**Your task**
Take each line of the listing that has the string "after" and report it.

**Entries provided**
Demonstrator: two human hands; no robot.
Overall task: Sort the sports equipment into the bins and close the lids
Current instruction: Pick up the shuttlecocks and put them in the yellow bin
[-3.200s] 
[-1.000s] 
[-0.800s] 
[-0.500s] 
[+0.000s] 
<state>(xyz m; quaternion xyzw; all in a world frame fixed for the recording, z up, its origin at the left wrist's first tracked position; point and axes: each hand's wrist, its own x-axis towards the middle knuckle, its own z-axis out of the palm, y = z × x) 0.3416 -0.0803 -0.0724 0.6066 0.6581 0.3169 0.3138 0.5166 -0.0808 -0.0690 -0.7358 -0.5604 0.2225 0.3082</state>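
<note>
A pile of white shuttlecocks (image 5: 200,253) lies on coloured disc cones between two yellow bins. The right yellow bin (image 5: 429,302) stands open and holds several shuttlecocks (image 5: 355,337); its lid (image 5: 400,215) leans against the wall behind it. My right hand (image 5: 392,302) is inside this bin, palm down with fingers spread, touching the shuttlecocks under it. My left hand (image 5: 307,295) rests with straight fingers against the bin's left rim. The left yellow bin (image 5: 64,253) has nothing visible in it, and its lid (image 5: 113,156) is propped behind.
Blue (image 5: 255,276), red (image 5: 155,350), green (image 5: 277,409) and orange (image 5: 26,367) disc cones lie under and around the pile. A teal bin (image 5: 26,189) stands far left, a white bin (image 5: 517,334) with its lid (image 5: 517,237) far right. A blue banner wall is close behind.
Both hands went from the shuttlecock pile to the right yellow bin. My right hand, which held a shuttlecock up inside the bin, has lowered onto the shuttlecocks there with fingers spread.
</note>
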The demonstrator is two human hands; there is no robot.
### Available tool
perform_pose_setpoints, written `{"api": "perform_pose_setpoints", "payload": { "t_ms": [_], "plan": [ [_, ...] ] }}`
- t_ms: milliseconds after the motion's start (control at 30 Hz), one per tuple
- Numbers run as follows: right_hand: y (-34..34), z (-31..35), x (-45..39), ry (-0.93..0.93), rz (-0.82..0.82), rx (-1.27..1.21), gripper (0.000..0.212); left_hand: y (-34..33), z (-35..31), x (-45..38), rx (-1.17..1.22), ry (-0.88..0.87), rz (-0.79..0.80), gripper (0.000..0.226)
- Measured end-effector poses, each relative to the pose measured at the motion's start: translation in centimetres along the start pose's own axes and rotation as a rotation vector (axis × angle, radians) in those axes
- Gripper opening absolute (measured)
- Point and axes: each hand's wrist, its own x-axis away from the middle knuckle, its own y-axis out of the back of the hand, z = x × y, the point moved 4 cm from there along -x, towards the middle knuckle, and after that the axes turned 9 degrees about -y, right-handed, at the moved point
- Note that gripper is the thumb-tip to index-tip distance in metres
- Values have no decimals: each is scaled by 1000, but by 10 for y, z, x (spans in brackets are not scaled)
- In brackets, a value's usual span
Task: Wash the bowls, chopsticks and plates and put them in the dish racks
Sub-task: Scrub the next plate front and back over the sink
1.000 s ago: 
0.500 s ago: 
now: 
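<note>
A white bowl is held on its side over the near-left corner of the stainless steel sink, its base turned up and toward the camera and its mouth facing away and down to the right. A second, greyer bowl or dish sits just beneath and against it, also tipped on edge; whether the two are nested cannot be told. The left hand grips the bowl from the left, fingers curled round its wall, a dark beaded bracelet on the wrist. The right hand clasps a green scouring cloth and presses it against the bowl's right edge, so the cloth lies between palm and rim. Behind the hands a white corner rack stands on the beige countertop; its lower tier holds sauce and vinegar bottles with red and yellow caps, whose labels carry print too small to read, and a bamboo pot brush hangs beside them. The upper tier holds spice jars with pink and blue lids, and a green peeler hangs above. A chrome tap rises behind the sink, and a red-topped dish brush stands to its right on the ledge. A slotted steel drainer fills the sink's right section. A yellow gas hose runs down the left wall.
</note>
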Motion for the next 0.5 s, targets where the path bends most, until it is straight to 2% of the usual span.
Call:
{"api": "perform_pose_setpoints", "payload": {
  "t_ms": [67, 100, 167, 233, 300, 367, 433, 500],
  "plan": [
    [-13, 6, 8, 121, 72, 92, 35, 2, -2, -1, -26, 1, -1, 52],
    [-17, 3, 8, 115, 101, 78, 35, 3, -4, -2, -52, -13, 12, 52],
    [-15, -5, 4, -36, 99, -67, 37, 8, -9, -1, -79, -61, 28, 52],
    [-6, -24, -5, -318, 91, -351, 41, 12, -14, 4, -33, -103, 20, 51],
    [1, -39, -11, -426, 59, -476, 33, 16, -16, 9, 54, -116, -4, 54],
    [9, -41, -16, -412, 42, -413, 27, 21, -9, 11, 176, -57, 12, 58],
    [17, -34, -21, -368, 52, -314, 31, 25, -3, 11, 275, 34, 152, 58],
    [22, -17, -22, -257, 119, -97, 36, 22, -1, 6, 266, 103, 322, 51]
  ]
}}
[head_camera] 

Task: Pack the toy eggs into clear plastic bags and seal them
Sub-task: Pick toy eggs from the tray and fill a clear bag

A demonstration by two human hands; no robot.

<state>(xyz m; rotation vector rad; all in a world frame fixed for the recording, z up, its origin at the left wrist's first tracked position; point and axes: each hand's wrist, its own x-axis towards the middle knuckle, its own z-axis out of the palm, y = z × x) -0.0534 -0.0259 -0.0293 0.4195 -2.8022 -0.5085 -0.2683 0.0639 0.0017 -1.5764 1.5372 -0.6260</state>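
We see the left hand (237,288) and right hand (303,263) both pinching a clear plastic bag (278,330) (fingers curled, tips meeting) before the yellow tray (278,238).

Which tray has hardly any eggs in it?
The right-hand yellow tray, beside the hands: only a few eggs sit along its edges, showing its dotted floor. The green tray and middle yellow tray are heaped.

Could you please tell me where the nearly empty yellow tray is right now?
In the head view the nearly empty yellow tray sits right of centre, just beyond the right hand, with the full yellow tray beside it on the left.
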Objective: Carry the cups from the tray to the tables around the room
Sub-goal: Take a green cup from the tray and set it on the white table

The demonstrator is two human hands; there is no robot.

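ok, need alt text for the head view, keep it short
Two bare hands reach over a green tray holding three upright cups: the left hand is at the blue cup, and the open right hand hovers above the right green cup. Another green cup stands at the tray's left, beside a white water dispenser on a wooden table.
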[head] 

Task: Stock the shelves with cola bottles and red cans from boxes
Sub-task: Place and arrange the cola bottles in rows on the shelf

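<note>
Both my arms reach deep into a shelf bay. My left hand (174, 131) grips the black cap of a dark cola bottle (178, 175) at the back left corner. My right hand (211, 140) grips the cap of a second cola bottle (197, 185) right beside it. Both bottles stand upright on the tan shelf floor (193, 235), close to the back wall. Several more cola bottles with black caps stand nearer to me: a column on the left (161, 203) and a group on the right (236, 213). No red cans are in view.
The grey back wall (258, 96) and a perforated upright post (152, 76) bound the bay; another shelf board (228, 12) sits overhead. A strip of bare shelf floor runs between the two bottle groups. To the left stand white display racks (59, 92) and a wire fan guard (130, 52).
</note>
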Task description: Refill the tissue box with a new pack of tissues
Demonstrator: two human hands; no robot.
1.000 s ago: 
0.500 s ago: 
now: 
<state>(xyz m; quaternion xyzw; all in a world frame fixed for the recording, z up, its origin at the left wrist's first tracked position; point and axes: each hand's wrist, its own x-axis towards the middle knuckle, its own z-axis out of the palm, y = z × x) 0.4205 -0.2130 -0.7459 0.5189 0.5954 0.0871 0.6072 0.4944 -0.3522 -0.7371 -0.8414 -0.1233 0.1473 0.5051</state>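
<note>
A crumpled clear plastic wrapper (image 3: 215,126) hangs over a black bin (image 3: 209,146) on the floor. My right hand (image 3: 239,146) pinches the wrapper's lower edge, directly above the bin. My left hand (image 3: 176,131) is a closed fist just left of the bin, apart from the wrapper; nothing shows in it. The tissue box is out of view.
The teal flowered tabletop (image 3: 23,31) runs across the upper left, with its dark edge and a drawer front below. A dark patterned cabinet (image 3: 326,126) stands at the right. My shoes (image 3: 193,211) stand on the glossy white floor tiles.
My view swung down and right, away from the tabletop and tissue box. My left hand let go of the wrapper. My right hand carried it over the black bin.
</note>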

**Worked solution**
- t_ms: milliseconds after the motion's start (control at 30 Hz), one per tuple
- Point and axes: each hand's wrist, its own x-axis away from the middle knuckle, its own y-axis out of the back of the hand, z = x × y, the point moved 4 cm from there along -x, towards the middle knuckle, and after that the axes turned 9 degrees about -y, right-handed, at the moved point

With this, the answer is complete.